### Problem
Search the data for the word "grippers" and copy every line where it occurs.

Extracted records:
▬▬▬▬▬▬▬▬▬▬

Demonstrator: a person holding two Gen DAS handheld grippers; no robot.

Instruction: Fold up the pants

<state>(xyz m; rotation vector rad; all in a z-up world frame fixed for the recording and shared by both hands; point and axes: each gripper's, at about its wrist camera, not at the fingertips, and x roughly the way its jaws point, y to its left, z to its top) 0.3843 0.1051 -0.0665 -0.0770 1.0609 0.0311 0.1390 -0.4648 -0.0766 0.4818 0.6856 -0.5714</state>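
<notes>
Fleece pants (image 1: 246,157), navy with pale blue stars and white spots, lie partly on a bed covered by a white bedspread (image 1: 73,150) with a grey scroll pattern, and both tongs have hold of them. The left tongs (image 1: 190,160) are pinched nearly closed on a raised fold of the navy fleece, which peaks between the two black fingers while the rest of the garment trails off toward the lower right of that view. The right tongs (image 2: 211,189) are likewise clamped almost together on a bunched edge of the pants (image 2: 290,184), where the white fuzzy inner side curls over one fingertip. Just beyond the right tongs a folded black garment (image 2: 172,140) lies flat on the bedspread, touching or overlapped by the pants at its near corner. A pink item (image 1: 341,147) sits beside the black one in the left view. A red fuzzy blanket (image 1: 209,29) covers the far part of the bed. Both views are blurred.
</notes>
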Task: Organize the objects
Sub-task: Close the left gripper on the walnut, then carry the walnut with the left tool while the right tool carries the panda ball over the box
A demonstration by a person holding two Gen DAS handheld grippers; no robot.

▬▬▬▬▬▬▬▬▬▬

### Output of the task
Demonstrator: a person holding two Gen DAS handheld grippers; no robot.
A demonstration by a person holding two Gen DAS handheld grippers; no robot.

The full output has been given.